Problem details: Of the lines listed below, return exactly those that run from the line containing "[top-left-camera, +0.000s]" through the line containing "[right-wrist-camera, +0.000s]", both included.

Collected data:

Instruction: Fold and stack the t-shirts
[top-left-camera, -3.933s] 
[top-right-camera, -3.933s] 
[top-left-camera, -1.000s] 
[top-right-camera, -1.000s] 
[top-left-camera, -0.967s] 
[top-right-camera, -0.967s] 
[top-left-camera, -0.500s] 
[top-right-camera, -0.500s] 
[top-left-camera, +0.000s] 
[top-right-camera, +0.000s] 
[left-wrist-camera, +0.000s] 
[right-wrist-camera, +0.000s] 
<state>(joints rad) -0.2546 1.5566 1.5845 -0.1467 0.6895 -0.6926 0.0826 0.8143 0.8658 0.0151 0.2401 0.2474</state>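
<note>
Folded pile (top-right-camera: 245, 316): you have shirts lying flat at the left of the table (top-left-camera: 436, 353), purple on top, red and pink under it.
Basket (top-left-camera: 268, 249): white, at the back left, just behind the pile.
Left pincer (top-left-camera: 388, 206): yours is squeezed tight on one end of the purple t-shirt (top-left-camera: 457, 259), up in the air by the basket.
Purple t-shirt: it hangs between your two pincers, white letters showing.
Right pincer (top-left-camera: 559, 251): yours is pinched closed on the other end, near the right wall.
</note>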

Solution:
[top-left-camera, +0.000s] 
[top-right-camera, +0.000s] 
[left-wrist-camera, +0.000s] 
[right-wrist-camera, +0.000s] 

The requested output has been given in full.